Section 16(a) Beneficial Ownership Reporting Compliance
Section 16(a) of the 1934 Act and Section 30(h) of the 1940 Act, and the rules thereunder, require the Liberty All Star Growth Fund Inc.’s (the “Fund”) officers and Trustees, officers and directors of the investment adviser, affiliated persons of the investment adviser, and persons who beneficially own more than 10% of a registered class of the Fund’s Common Shares (the “Reporting Persons”) to file reports of ownership and changes in ownership with the Securities and Exchange Commission (“SEC”) and the New York Stock Exchange and to furnish the Fund with copies of all Section 16(a) forms they file.

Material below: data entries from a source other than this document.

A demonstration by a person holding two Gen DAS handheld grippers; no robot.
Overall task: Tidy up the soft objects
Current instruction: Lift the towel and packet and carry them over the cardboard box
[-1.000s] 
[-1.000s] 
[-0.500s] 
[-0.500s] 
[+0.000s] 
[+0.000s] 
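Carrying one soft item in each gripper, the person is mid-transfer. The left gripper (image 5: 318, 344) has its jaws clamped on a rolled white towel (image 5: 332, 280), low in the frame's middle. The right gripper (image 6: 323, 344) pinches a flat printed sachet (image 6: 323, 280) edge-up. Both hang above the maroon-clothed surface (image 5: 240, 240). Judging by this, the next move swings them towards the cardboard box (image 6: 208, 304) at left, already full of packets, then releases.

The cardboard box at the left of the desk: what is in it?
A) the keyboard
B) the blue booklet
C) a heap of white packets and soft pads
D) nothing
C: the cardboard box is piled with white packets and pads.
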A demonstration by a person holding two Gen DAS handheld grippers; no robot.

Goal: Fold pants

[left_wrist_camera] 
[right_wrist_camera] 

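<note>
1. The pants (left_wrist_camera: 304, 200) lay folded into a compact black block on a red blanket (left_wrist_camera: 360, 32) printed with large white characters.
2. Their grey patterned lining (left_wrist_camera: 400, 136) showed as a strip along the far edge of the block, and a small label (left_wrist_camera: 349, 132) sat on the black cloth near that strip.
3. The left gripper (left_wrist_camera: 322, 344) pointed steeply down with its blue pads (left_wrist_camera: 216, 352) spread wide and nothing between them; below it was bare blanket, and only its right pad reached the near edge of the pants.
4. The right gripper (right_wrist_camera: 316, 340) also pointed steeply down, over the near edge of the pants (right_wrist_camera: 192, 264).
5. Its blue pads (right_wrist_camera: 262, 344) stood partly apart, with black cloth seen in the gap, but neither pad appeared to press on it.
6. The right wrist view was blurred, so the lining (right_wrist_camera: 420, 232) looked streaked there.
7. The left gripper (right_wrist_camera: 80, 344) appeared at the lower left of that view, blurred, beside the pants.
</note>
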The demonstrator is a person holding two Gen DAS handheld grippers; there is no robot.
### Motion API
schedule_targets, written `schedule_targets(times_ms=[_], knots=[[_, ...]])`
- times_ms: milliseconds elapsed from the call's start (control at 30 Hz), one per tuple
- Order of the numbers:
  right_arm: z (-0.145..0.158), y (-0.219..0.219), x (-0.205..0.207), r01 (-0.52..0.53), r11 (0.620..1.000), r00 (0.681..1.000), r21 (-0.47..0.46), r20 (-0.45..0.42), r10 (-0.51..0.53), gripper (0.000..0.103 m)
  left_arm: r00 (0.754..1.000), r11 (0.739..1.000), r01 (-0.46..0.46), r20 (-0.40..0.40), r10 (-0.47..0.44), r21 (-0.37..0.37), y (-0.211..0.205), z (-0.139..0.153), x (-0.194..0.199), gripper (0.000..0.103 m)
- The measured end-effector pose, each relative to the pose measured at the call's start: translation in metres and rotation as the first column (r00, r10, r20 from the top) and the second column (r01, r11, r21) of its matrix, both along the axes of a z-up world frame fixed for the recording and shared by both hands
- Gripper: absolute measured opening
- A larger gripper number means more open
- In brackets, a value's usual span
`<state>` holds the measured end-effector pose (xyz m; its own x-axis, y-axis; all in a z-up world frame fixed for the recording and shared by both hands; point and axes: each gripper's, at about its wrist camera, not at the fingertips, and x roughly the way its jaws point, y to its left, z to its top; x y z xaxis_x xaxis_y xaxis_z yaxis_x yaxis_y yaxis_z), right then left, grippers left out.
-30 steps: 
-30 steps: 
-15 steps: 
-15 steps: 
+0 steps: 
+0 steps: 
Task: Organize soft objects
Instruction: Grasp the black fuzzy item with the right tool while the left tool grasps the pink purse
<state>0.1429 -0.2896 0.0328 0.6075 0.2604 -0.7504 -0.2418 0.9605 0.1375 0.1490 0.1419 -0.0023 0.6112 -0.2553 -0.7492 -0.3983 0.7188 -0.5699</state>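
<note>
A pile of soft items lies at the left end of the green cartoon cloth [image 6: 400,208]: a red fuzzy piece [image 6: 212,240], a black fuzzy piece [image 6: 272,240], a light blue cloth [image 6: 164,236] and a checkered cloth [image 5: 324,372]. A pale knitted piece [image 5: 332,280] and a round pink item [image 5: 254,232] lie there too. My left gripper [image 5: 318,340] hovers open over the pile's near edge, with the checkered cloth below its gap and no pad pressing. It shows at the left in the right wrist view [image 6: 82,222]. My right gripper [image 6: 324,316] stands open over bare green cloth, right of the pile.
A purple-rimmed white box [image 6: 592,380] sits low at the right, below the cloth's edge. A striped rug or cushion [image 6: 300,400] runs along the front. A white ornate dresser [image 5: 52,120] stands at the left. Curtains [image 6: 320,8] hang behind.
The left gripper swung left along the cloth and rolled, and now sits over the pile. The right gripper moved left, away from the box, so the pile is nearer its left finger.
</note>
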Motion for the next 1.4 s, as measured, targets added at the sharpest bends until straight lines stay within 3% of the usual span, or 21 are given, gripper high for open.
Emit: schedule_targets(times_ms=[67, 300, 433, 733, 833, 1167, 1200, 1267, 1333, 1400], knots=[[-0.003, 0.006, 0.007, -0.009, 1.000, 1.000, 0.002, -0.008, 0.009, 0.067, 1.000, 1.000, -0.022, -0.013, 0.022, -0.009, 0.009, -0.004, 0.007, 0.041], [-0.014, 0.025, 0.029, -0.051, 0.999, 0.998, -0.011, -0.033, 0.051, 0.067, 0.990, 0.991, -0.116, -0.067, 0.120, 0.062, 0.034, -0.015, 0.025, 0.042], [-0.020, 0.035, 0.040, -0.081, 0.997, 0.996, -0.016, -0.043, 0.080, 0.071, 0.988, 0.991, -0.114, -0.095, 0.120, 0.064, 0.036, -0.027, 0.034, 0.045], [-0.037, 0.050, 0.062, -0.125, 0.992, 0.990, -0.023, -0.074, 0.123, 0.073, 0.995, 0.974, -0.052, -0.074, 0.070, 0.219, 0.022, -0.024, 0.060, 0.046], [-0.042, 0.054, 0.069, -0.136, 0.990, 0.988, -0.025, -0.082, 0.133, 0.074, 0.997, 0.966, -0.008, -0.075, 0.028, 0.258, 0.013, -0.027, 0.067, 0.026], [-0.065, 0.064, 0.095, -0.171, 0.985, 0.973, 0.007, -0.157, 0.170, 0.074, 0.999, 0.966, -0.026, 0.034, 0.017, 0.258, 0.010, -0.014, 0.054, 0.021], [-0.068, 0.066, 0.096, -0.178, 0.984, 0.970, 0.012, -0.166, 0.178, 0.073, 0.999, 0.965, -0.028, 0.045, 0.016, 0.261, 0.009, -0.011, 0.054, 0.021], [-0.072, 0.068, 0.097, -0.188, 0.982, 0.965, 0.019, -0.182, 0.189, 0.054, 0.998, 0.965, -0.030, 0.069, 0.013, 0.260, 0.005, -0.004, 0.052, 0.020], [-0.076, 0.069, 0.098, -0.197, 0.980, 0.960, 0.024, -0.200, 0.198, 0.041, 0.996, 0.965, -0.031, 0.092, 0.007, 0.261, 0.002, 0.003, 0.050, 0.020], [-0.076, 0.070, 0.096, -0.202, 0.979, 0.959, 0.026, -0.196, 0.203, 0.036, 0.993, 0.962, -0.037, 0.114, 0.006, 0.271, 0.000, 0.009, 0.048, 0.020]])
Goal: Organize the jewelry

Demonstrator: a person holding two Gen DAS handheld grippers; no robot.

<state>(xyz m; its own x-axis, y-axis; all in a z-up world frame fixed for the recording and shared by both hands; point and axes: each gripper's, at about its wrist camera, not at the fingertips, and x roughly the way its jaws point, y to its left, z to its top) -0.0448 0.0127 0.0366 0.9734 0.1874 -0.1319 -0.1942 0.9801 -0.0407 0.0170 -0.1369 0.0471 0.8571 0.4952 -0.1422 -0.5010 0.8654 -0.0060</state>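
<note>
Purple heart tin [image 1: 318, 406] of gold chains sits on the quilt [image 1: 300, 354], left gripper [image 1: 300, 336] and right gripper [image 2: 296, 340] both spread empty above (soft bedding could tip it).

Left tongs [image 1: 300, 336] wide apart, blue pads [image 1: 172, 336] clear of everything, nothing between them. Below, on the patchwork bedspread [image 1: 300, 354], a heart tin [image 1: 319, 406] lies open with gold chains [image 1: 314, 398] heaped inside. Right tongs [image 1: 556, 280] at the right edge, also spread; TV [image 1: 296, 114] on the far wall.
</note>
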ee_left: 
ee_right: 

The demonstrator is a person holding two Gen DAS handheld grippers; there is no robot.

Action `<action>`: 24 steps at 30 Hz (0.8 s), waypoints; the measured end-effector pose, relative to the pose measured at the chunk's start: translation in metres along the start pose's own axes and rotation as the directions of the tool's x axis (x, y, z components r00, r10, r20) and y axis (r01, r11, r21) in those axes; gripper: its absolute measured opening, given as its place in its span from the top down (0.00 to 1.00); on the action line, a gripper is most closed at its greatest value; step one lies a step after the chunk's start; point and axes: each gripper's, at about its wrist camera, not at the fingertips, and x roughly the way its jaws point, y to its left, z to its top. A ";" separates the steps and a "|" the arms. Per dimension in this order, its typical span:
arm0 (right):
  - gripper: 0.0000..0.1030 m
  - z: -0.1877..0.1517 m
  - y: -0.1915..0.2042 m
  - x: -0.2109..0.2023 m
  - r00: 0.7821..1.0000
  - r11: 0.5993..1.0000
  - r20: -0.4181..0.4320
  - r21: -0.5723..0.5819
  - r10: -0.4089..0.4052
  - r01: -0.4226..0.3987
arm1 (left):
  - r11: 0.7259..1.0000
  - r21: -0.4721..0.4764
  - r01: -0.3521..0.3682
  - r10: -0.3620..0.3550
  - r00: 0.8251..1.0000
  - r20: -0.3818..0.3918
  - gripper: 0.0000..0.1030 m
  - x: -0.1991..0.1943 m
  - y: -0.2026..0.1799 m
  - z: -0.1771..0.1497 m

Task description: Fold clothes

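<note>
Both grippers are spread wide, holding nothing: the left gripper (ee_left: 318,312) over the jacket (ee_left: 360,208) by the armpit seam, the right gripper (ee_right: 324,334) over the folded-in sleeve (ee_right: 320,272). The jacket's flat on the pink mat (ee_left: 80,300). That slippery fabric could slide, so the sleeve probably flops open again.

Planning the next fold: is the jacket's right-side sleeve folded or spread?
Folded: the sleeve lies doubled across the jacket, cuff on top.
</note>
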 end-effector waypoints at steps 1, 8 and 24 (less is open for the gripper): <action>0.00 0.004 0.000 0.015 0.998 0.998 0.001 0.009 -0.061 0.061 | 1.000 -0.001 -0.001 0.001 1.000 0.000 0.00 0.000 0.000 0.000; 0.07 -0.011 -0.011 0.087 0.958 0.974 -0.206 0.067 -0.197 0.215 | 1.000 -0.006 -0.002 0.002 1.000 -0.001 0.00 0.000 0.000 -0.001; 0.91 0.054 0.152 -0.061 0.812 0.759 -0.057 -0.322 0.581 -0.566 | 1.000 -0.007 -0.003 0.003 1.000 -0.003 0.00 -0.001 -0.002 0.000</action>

Based solely on a review of the reports filed with the SEC and upon representations that no applicable Section 16(a) forms were required to be filed, the Fund believes that as of the Fund’s fiscal year end on December 31, 2018, all Section 16(a) filing requirements applicable to the Fund’s officers and Trustees, officers and directors of the investment adviser or sub-advisers, affiliated persons of the investment adviser or sub-advisers, and greater than 10% beneficial owners were complied with, with the exception of the following: 1) a statement of initial beneficial ownership on Form 3 for Richard C. Noyes, General Counsel of the Adviser, was not filed within 10 days following the day on which he became a reporting person due to an administrative error. Mr. Noyes did not own any Fund shares reportable on Form 3; and 2) a statement of initial beneficial ownership on Form 3 for Alger Associates, Inc., the parent company of Weatherbie Capital LLC, was not filed within 10 days following the day on which it became a reporting person. Alger Associates did not own any Fund shares reportable on Form 3.